FAMST is a fast, approximate algorithm for constructing minimum spanning trees on large, high-dimensional datasets, significantly reducing computational time while maintaining low approximation error.

Contribution

The paper introduces FAMST, a novel three-phase algorithm that efficiently constructs approximate MSTs with theoretical guarantees and practical scalability for large-scale, high-dimensional data.

Findings

Achieves $ ext{O}(dn ext{log} n)$ time complexity.

Provides speedups of up to 1000x over exact algorithms.
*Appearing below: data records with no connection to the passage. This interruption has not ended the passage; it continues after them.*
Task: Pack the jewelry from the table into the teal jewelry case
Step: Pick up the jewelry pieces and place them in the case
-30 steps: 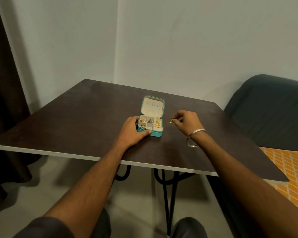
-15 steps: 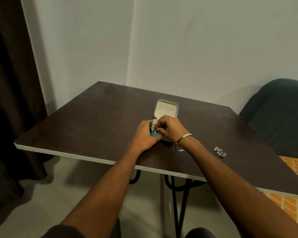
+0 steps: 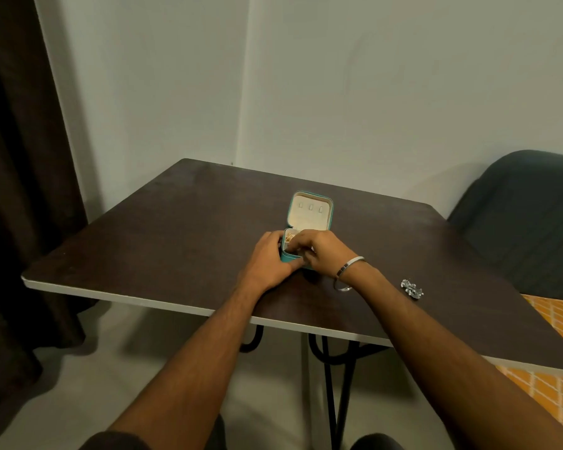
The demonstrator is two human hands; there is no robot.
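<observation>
Fingers of our left hand curl round the near left corner of the teal jewelry case, thumb along its front wall, holding it on the table. Fingers of our right hand bend down over the open tray of the case, their tips bunched together at the compartments; we cannot tell whether they pinch a piece of jewelry or only touch the lining, since the hand hides most of the tray. One compartment shows at the far left of the tray, at about eleven o'clock from the right knuckles, with gold pieces lying in it.

The case sits near the middle of the dark tabletop with its lid standing open at twelve o'clock, tilted back, the pale lining facing us and three small tabs in a row near the top. A silver bangle hangs on our right wrist, its lower edge close to the table surface. At about four o'clock from the case, well apart from it and near the table's right side, a small sparkly silver piece lies on the wood, untouched by either hand.

Beyond the table's right corner, at two o'clock, stands a dark upholstered chair. At nine o'clock a dark curtain hangs down the wall.
</observation>
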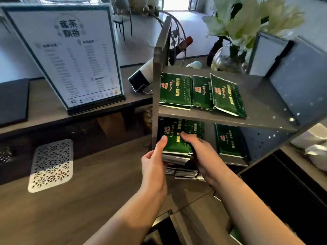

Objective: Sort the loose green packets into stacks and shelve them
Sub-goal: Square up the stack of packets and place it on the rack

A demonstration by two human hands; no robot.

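Observation:
I hold a stack of green packets (177, 147) between both hands at the left end of the lower shelf of a grey metal rack (203, 116). My left hand (155, 156) grips its left side, thumb on top. My right hand (198, 149) grips its right side, fingers over the top packet. More packets (185, 173) lie under the stack at the shelf's front. Another green stack (228, 140) lies further right on the lower shelf. Three green packets (201, 92) lie side by side on the upper shelf, the right one overlapping its neighbour.
A framed menu stand (70, 55) stands on the raised counter to the left. A white perforated mat (52, 165) lies on the wooden table. A bottle in a wire holder (143, 76) lies behind the rack. A glass vase of white flowers (230, 61) stands behind it.

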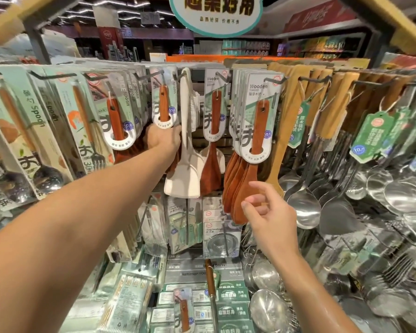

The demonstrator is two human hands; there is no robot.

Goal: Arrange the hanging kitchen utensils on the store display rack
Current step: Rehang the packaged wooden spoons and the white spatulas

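Just left of the white spatula (186, 150) hanging from its hook, the left hand (163, 138) grips a carded wooden spoon (163, 104) — light, stiff, best held by the handle — while the right hand (269, 215) hovers loose-fingered, empty.

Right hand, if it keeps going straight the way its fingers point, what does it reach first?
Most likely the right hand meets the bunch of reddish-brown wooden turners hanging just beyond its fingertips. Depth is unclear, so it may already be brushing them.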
Enables MST analysis on datasets with millions of points.

Abstract

We present Fast Approximate Minimum Spanning Tree (FAMST), a novel algorithm that addresses the computational challenges of constructing Minimum Spanning Trees (MSTs) for large-scale and high-dimensional datasets. FAMST utilizes a three-phase approach: Approximate Nearest Neighbor (ANN) graph construction, ANN inter-component connection, and iterative edge refinement. For a dataset of $n$ points in a $d$-dimensional space, FAMST achieves $\mathcal{O}(dn \log n)$ time complexity and $\mathcal{O}(dn + kn)$ space complexity when $k$ nearest neighbors are considered, which is a significant improvement over the $\mathcal{O}(n^2)$ time and space complexity of traditional methods. Experiments across diverse datasets demonstrate that FAMST achieves remarkably low approximation errors while providing speedups of up to 1000$\times$ compared to exact MST algorithms. We analyze how the key hyperparameters, $k$ (neighborhood size) and $\lambda$ (inter-component edges), affect performance, providing practical guidelines for hyperparameter selection. FAMST enables MST-based analysis on datasets with millions of points and thousands of dimensions, extending the applicability of MST techniques to problem scales previously considered infeasible.